I suspect he won’t change his ways, but the movement around him needs to; otherwise, the trade union movement has gone backwards, and that isn’t just bad for trans workers, that’s bad for everyone.

Follow Annette on twitter (@lgbtexec)

3 thoughts on “Trade unions: Is solidarity really forever?

  1. Anti-trans seems to be flavour of the month at the moment. It’s frightening that those in power seem to think this is OK.

    The “just expressing an opinion” argument doesn’t stand up to scrutiny either (I’ve heard people use excuses along these lines) – there’s a level of responsibility that comes with any position of power because others see it as legitimising their own prejudices.

    Liked by 1 person

  2. Great article.

    I’m dismayed and dumbfounded by the levels of transphobia I’m witnessing in the Left at the moment. I have vowed to never buy the Morning Star again after reading a vile transphobic article. How dare they!

    Then there’s people like Paul Embery who seems to be on a mission.

    The most disgusting narrative I’m hearing again and again though is the faux open minded bigot: “I don’t mind if people want to be trans, as long as they don’t call themselves women (or men)”.

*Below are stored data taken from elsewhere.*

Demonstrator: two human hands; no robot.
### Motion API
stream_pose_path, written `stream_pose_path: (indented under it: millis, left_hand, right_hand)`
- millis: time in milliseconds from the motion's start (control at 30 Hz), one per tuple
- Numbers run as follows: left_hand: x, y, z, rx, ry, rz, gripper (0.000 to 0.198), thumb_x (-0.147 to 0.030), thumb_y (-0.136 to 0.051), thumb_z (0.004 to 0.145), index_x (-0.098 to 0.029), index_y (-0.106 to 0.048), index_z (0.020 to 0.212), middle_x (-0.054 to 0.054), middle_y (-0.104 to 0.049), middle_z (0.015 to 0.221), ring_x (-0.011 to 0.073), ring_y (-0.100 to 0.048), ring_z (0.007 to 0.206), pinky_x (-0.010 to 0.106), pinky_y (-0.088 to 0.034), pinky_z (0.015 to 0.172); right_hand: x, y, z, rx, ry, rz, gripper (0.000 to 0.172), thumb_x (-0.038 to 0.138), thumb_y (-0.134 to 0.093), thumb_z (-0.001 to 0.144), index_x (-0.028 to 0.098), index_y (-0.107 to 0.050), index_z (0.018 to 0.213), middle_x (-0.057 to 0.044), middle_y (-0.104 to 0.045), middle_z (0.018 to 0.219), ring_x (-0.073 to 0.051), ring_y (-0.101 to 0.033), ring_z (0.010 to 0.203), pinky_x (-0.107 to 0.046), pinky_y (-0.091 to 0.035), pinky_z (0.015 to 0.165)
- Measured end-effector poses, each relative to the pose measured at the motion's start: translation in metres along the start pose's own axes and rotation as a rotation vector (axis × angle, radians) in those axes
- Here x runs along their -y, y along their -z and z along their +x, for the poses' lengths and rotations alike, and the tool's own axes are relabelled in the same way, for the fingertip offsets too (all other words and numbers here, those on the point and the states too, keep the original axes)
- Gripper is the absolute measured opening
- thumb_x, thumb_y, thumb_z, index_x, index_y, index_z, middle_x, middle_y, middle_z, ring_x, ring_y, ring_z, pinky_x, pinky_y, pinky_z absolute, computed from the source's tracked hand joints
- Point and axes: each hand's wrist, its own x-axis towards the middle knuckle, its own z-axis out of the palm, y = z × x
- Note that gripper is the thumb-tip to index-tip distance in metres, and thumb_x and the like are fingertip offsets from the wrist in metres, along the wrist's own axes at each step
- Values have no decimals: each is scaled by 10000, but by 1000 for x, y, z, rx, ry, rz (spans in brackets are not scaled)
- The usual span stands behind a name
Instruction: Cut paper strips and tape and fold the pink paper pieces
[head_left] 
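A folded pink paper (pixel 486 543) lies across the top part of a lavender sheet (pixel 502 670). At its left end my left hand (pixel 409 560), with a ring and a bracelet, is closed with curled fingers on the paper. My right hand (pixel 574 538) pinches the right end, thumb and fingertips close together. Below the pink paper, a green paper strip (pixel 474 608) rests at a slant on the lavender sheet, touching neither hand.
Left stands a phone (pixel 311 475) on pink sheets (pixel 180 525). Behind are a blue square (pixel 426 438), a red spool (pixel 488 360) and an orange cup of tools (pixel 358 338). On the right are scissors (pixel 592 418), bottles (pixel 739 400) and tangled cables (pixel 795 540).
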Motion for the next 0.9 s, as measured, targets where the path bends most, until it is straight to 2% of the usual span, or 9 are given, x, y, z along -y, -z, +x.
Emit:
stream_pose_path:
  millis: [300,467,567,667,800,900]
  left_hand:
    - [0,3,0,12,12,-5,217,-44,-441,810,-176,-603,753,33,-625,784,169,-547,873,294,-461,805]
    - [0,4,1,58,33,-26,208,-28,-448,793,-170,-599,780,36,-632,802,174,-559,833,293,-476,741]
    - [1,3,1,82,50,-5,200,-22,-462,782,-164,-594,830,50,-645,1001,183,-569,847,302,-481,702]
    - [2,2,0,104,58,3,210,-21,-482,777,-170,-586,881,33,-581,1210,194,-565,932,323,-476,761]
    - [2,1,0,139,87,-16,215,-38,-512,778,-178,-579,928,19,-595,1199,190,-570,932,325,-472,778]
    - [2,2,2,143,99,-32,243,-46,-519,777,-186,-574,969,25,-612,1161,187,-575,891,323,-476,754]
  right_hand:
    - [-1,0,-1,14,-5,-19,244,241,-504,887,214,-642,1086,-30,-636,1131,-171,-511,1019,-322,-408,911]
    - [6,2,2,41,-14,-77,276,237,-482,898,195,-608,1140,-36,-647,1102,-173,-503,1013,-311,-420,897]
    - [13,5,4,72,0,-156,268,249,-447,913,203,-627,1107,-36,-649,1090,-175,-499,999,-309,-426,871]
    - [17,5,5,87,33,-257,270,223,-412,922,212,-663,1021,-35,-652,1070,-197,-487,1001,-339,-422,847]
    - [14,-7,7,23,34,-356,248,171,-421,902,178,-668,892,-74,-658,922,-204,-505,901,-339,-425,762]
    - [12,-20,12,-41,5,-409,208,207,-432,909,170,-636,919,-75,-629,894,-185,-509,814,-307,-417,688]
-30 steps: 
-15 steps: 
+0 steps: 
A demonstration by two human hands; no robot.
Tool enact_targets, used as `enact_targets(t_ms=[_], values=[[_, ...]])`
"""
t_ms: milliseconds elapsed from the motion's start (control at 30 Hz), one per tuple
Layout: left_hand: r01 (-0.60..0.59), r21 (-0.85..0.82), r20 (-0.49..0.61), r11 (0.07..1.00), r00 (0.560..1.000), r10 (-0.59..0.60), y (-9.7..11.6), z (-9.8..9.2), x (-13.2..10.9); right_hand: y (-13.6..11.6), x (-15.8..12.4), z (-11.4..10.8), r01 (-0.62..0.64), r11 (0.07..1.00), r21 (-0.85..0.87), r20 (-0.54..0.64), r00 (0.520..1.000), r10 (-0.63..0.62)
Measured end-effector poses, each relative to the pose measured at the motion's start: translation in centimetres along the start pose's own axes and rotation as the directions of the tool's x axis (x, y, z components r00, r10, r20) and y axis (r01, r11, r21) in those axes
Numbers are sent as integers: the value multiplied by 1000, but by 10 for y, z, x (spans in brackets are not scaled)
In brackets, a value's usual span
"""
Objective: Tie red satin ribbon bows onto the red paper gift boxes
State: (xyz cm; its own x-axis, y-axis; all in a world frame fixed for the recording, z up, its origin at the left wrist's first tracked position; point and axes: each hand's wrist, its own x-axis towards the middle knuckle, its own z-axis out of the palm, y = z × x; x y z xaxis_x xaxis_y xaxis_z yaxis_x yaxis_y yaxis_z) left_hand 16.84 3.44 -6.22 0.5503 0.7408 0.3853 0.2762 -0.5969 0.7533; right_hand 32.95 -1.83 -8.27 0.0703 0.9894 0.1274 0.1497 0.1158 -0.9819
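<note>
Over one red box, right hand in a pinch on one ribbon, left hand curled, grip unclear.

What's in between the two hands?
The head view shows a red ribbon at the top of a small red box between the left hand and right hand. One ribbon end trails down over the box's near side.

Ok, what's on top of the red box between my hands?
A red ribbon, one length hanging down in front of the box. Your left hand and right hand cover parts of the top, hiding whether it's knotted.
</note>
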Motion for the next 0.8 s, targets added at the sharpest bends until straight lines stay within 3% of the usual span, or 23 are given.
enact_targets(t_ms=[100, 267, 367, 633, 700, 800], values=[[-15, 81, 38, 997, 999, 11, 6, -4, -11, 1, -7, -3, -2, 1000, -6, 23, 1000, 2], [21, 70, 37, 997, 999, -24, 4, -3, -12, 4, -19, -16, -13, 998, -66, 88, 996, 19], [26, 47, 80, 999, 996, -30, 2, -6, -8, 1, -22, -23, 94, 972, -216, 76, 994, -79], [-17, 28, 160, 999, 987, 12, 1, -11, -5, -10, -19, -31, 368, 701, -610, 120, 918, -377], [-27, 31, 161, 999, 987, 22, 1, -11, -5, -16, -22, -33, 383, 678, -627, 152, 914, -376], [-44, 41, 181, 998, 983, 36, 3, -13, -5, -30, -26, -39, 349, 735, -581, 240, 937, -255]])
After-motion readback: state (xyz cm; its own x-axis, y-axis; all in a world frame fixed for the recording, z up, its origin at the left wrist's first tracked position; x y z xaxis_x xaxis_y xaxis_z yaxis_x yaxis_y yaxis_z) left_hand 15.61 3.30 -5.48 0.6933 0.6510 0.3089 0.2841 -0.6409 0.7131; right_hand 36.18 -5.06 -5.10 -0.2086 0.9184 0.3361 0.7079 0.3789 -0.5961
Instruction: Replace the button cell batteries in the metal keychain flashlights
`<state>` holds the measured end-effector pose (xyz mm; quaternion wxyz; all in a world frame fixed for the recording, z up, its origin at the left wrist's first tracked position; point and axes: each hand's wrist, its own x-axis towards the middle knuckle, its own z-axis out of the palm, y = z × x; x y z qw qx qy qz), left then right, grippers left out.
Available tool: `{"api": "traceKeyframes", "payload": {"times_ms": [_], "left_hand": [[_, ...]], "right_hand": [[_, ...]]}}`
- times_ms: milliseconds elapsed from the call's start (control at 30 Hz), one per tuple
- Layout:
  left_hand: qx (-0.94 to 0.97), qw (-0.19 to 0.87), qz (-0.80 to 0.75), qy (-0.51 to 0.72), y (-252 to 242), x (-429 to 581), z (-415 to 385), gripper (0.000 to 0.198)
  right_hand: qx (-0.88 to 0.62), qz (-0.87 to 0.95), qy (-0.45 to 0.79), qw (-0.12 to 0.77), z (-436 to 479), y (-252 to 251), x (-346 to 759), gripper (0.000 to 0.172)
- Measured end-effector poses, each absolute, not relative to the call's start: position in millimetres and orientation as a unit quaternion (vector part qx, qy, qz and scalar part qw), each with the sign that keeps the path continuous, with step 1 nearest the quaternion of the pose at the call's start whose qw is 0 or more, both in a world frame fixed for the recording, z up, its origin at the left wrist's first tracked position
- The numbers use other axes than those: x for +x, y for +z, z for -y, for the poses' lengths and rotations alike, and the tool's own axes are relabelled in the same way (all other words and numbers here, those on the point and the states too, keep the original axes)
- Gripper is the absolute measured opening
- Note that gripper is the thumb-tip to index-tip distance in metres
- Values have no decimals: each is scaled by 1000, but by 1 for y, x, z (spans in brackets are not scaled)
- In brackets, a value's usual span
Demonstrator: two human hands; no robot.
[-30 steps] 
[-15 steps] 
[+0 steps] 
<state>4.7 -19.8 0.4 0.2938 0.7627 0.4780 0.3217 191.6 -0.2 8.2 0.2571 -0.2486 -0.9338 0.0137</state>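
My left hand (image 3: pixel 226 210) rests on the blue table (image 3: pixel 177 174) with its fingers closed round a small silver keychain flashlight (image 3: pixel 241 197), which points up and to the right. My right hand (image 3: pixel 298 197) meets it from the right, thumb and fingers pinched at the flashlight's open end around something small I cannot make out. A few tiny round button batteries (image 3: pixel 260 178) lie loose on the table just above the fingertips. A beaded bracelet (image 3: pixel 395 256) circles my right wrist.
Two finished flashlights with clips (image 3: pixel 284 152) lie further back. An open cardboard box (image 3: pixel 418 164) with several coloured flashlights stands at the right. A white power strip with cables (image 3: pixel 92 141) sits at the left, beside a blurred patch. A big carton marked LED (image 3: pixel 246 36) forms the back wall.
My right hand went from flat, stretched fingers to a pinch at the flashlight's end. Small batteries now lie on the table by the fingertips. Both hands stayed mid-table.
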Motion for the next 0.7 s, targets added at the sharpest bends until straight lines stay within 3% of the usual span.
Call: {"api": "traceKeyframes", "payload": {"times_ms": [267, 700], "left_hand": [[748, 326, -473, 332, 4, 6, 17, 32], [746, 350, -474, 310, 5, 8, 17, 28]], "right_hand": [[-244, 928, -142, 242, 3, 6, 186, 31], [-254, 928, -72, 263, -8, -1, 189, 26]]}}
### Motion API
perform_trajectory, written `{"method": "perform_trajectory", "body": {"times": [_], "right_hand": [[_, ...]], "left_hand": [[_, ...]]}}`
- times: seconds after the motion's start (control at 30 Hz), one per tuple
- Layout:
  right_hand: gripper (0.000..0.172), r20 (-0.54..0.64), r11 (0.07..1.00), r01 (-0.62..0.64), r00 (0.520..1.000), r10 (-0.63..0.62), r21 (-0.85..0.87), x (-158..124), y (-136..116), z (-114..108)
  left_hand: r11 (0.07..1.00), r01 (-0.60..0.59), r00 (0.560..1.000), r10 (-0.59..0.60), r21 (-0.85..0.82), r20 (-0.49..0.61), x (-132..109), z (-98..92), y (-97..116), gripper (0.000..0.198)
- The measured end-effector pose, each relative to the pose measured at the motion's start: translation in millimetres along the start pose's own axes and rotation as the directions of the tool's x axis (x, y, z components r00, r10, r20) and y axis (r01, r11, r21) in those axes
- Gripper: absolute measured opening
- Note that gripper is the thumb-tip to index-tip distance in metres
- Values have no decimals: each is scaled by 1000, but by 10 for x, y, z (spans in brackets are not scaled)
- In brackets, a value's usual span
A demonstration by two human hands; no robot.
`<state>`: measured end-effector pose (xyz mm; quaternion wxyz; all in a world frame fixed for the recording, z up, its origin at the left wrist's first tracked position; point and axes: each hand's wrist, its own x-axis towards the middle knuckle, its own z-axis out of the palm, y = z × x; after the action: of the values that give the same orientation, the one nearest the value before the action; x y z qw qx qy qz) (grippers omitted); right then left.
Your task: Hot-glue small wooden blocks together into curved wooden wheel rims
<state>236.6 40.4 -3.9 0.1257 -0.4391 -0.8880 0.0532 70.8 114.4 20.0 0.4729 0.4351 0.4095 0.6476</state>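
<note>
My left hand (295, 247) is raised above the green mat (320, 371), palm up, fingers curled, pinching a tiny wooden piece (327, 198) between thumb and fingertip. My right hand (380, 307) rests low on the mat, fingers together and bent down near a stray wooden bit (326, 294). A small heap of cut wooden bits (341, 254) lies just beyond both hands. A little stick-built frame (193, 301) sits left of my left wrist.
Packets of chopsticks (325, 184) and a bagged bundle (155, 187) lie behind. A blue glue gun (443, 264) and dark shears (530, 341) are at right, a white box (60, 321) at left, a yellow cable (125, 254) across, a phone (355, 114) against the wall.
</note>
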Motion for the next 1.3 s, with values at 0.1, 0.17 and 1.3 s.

    As this article discusses, denying someone’s self identification is to deny them their basic humanity.

    Why should a transwoman who self identifies as a woman, looks like a woman, lives like a woman, is thought of as a woman by everyone she she knows and is seen as a woman by the world.. Why should she define herself as being ‘trans’?

    As an aside. Dangerous pre-op trans criminals should not be housed with women prisoners. Is this so difficult for psychiatrists and prisons to get right?

    Regarding trans athletes in the sporting world… Let sporting bodies sort it out.